# WHAT TO PRODUCE:
Could you reproduce, from the records below, everything from the line with "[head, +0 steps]" down to the line with "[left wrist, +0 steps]", keeping both of those lines and changing nothing?

____________

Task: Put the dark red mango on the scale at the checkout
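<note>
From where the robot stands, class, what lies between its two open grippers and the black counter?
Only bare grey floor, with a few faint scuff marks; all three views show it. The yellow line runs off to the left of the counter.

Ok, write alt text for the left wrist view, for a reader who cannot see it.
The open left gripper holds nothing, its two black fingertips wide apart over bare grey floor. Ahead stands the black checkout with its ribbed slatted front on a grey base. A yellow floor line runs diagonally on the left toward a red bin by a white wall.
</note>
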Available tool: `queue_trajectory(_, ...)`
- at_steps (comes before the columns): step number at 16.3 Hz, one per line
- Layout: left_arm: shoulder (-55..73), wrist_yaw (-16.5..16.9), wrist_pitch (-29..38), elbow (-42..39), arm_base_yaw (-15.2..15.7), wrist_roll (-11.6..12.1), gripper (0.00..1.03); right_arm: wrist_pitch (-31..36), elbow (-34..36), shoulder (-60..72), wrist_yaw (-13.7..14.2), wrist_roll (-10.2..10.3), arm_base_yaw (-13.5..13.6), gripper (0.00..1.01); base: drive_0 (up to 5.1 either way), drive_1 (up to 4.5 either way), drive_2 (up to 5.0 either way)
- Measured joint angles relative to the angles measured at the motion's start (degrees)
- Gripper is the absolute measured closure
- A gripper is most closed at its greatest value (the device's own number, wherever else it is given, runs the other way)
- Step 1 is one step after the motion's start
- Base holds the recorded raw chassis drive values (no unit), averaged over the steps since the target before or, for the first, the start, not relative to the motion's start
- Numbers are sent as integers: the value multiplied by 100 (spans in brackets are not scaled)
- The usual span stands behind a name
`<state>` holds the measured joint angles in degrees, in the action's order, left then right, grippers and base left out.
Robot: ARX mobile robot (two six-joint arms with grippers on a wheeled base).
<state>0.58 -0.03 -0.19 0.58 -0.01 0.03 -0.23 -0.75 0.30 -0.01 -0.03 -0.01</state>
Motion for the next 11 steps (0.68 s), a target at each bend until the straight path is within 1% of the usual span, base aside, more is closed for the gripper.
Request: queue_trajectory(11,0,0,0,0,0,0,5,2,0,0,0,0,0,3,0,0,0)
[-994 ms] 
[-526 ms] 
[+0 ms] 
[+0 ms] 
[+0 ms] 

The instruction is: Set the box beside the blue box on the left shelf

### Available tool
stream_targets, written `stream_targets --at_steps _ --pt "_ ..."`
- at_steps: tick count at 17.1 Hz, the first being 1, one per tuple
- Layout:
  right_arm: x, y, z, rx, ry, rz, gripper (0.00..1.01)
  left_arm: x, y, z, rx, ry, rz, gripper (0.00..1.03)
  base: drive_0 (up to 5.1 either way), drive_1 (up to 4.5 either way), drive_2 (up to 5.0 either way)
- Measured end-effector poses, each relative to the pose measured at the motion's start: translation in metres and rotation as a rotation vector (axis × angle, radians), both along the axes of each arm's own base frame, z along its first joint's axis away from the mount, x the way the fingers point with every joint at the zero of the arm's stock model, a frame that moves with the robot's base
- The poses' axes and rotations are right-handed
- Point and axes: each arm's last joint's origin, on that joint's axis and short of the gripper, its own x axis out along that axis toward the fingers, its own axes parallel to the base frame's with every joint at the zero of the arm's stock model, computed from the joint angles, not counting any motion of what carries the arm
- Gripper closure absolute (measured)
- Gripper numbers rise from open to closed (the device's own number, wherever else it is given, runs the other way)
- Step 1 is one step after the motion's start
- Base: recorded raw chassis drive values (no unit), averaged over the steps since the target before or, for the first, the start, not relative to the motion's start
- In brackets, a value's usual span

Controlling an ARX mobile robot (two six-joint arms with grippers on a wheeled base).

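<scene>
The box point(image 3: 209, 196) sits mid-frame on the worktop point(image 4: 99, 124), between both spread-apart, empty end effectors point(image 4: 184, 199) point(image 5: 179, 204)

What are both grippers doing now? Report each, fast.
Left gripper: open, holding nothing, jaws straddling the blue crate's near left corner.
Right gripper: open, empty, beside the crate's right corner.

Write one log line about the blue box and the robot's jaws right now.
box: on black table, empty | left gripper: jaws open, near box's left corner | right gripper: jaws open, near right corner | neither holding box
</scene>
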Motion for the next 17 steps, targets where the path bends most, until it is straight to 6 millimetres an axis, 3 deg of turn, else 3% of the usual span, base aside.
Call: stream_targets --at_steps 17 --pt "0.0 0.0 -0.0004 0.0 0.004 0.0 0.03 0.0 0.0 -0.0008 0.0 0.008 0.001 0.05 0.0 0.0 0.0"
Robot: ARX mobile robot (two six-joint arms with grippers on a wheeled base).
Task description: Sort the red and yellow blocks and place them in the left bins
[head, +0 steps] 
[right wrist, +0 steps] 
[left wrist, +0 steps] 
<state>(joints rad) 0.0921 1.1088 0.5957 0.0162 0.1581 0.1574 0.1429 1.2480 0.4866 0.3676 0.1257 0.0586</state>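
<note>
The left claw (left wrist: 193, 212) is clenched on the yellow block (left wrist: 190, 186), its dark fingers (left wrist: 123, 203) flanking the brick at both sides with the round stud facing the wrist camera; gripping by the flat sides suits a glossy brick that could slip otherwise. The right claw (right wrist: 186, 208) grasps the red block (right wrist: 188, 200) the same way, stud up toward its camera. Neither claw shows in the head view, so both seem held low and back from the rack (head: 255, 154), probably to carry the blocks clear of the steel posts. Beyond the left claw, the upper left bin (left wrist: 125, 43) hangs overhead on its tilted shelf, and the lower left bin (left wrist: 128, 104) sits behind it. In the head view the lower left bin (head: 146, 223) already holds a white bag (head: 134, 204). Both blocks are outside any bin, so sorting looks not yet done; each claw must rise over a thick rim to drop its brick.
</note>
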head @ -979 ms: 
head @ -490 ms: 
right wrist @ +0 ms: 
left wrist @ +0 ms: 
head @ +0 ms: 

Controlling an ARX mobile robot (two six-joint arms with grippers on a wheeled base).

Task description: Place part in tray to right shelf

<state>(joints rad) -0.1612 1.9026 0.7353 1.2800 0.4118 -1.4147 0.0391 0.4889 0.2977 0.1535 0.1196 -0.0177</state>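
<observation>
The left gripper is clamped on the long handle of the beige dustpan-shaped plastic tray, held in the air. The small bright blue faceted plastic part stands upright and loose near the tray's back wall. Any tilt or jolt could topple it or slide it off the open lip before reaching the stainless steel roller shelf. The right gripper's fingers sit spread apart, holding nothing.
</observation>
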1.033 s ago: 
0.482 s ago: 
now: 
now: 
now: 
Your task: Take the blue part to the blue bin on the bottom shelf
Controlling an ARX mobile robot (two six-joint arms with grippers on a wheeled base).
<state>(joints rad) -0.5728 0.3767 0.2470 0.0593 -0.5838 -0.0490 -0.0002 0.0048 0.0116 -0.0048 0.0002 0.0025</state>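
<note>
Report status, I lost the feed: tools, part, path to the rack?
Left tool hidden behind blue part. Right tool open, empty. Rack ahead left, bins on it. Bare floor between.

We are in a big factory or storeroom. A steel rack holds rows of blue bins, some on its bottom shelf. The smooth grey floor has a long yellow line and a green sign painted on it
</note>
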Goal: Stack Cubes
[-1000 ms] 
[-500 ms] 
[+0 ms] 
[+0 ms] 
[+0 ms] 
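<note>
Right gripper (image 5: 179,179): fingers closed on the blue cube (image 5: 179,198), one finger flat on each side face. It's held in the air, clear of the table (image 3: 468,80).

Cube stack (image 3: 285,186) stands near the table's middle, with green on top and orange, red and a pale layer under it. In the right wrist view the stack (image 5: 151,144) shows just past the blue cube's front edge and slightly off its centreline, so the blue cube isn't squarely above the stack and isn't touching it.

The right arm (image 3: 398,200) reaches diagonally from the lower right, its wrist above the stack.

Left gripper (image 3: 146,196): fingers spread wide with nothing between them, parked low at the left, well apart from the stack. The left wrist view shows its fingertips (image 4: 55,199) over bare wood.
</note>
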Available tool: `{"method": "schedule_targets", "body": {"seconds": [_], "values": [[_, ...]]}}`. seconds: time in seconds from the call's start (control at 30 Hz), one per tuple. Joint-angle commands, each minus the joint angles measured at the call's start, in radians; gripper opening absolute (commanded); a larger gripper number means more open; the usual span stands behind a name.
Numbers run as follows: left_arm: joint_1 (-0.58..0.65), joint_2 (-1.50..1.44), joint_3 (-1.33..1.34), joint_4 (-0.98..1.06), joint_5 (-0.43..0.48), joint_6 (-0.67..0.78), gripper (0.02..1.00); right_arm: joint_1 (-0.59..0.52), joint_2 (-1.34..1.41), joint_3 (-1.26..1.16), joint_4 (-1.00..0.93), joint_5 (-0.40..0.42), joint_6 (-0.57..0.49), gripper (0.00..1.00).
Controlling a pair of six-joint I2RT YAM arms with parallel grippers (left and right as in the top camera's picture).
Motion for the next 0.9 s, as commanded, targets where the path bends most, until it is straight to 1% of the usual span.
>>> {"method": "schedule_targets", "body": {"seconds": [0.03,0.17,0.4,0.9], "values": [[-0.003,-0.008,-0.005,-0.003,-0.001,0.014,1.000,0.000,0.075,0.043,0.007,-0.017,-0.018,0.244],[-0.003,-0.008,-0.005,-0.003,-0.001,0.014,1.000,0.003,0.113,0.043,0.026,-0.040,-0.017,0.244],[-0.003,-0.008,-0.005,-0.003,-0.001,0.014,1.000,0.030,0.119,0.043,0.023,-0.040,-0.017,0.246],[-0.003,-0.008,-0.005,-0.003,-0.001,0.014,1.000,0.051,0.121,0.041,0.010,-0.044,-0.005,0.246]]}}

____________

# ANSWER:
[head, +0 steps] 
[right wrist, +0 steps] 
[left wrist, +0 steps] 

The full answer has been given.